Again, make sure an experienced forager takes a look at any mushrooms that you pick before you eat them.
What Are the Symptoms of Ingesting a Destroying Angel Mushroom?
As said earlier, destroying angels contain amatoxins. Amatoxins are a complex group of poisonous substances that, when consumed, cause gastrointestinal disorders like nausea, vomiting, diarrhea, and stomach aches.
If you consume destroying angels by mistake, you’ll start experiencing the above symptoms within five to twelve hours.
If you experience the above symptoms, seek medical attention immediately. Time is of the essence, as the toxins will already be damaging your internal organs.
These symptoms will fade away after several hours or in a day or two. But remember, this is not a sign of recovery. In due course, the symptoms will return with a vengeance. At this time, it will be too late to reverse the damage that the toxins have done to your liver or kidneys.
As soon as you suspect eating a destroying angel mushroom, don’t wait. Rush to your emergency care center for the required treatment. This may save your life.
Once the second stage sets in, the only cure is usually a liver transplant, followed by a long, risky, and painful recovery.
How to Avoid Picking the Destroying Angel Mushrooms
First and foremost, if you are gathering mushrooms to cook, you must have the knowledge and expertise to identify and distinguish between edible and poisonous mushrooms.
As said earlier, destroying angels have been mistakenly picked up as edible Agaricus sylvicola, or wood peck mushroom. They look quite similar but destroying angels will have white gills, whereas wood peck mushrooms have brown gills.
Additionally, while destroying angel mushrooms are in their immature button stage, you can easily mistake them for common edible puffballs. An experienced forager can tell the difference, but you’ll only be able to identify once you have first-hand knowledge and expertise.

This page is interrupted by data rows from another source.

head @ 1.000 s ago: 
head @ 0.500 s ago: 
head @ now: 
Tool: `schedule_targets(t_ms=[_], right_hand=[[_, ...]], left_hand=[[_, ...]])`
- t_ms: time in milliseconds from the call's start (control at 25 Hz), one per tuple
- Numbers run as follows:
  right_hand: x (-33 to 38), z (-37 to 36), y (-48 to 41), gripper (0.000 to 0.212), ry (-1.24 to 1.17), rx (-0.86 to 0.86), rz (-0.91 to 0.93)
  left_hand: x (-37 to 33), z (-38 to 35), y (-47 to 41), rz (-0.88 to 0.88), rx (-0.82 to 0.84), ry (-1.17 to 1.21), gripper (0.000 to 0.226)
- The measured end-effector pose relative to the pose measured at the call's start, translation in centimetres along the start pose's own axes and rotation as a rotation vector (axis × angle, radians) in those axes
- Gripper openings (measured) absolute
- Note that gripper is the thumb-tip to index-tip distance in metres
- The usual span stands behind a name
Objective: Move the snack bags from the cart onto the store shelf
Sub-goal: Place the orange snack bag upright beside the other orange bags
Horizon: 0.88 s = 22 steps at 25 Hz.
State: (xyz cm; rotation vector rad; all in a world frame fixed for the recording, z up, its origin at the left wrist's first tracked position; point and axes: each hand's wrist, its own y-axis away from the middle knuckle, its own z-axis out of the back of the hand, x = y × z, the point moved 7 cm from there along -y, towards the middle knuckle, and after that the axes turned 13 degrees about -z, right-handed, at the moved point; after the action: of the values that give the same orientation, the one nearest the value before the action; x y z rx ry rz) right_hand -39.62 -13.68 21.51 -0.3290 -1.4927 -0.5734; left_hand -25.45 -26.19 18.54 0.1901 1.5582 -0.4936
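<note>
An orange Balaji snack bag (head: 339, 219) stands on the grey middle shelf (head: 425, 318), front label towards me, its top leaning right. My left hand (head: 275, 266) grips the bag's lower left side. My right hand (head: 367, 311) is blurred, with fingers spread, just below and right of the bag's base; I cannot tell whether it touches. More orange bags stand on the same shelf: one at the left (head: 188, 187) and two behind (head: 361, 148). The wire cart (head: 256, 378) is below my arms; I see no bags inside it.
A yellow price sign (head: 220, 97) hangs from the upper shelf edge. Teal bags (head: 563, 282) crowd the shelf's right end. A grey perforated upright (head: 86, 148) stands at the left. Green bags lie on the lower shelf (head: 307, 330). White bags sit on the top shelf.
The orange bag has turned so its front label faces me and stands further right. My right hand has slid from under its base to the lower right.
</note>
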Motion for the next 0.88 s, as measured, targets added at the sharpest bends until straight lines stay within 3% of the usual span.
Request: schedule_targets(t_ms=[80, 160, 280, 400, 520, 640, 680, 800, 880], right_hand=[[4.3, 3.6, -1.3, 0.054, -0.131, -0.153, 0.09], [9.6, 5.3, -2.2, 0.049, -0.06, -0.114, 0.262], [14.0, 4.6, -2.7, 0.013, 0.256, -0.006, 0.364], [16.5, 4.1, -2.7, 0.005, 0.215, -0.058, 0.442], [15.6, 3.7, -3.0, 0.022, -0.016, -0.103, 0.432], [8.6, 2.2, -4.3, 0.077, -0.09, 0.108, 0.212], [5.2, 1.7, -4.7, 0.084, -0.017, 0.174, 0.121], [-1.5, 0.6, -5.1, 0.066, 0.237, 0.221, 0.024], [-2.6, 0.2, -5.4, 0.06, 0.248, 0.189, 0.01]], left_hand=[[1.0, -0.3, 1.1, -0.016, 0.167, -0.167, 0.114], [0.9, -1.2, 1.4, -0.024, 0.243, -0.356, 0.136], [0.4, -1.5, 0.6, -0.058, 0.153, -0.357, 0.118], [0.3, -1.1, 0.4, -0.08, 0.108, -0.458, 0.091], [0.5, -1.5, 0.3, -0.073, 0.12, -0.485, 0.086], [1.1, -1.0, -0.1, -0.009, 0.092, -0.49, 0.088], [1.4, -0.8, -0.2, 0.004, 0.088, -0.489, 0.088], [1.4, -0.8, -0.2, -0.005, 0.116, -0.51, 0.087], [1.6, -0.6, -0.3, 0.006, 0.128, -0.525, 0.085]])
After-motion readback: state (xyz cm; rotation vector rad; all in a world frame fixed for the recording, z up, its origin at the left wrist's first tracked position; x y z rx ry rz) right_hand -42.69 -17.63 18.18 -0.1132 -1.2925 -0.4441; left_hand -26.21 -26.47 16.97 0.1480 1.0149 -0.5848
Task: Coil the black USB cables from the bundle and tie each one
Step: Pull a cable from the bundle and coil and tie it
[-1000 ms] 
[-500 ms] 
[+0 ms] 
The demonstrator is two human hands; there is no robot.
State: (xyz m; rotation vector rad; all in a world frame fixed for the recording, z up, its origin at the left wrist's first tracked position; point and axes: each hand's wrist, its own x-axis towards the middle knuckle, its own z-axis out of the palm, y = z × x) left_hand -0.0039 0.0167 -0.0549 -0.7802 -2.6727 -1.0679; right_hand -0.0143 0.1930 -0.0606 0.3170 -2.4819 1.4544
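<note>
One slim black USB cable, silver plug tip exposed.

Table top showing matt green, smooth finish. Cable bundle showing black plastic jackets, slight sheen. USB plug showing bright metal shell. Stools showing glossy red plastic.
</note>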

Gaining mastery in mushroom identification will eventually save you from picking up these toxic mushrooms.
How to Remove Destroying Angel Mushrooms from the Yard
If you suspect the growth of toxic mushrooms like the destroying angel in your backyard, it’s best to remove them. How to do that? First, wear gloves. This will help avoid the possibility of the mushroom pieces or residue from entering your mouth.
Once you’re ready with the gloves, try to remove the mushroom with your hand. Try your best to go as deep as you can – your aim should be to remove everything, including the mushroom’s root. Doing so will safeguard you and your family from any immediate threat.
Now, to keep the mushroom from growing back, dig out the rotting wood and root structure, if you see any, from the ground.
Lastly, apply a nitrogen-rich fertilizer to your entire lawn area. This will trigger the decomposition process and help in depriving the mushroom growth.
Remove these toxic mushrooms as soon as you suspect them to be in your backyard and protect your family, especially kids and pets, from picking them.
Mushroom hunting can be safe and fun — IF you know what you are doing. To get there, familiarize yourself with mushrooms. Poke around the foraging page of this website. Buy a good mushroom guide, and then join a local mushroom foraging club, like NAMA. In a few weeks, you’ll know what to look for and will be well on your way to becoming an experienced forager yourself.